Our first Spanish book is called EL DIARIO DE BETANCES by Puerto Rican author German William Cabassa, and is due out early next year.


Q: What advice can you give to new writers?

Be persistent and be educated. You will get a lot of rejection and a lot of flak from people, and the only way to get through it is to not take it personal and learn from each experience, both good and bad, and move forward. Never stop working and never stop submitting, no matter what gets thrown at you. Then, of course, you need to know what you're getting into as a writer. Don't just take jobs blindly, research and be as knowledgeable as possible. Learn about your options, learn what are the best avenues are to make a living, because writing books and scripts won't bring in the big bucks in the short term. I'd highly recommend honing your editing skills, because even though it can take a while to build up a customer base, you can eventually make good money as an editor. There are a ton of resources on learning about the business side of being a writer, take advantage of them. When you are starting off, you will likely work for free, but once you have three or four jobs under your belt, don't work for free any more. Know when to be humble and when to stand your ground, and more than anything else, know your worth. If you have two years of professional experience, don't let some jerkoff treat you like a kid fresh out of high school. Be knowledgeable of this business and its expectations and requirements and you will get far. The work is where the joy is at. When you are writing your stories, articles, essays, what have you, that joy you feel is why you do it. Not to become famous or renowned or respected, but just the sheer joy of creating something, of putting your ideas onto paper. That is why you write. The business stuff is what you have to do to make a living. To do so, you have to be persistent, even annoying in your determination, and more than that you have to know what you're getting into, and how you are going to make this work available to the public, so that your ideas don't die with you. So that others may relate and even find joy in your creations. And if you are able to make a living out of it, then that's just icing on the cake.
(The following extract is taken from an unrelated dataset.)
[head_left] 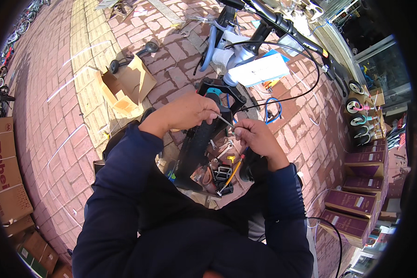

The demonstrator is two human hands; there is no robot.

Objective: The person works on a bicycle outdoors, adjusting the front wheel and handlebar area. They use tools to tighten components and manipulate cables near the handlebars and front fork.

Q: Where can your fans learn more about your work? Are you on Facebook? Twitter?

I have a Facebook page for TRAVELER'S REST (https://www.facebook.com/groups/359370240794612/) and also a Facebook account (https://www.facebook.com/jonathan.marcantoni). My blog is http://www.newerawriters.blogspot.com/, which has advice on writing as well as excerpts from TRAVELER'S REST. Both this book and COMMUNION (with Jean Blasiar) are available on amazon.com and barnesandnoble.com. Also, to submit to Aignos Publishing, visit http://www.aignospublishing.com/ to see our submission guidelines. I am also happy to give writers personalized advice and tips, and for that you can email me at jon.marcantoni@gmail.com.###



ABOUT THE AUTHOR:   Jonathan Marcantoni is Editor in Chief for Aignos Publishing, a new bi-lingual independent press specializing in experimental and innovative literature. He is the co-author of COMMUNION with author/playwrite Jean Blasiar, which was published in October 2011 from Savant Books and Publications. He lives in San Antonio, Texas with his wife and three children, where he is currently working on his next novel.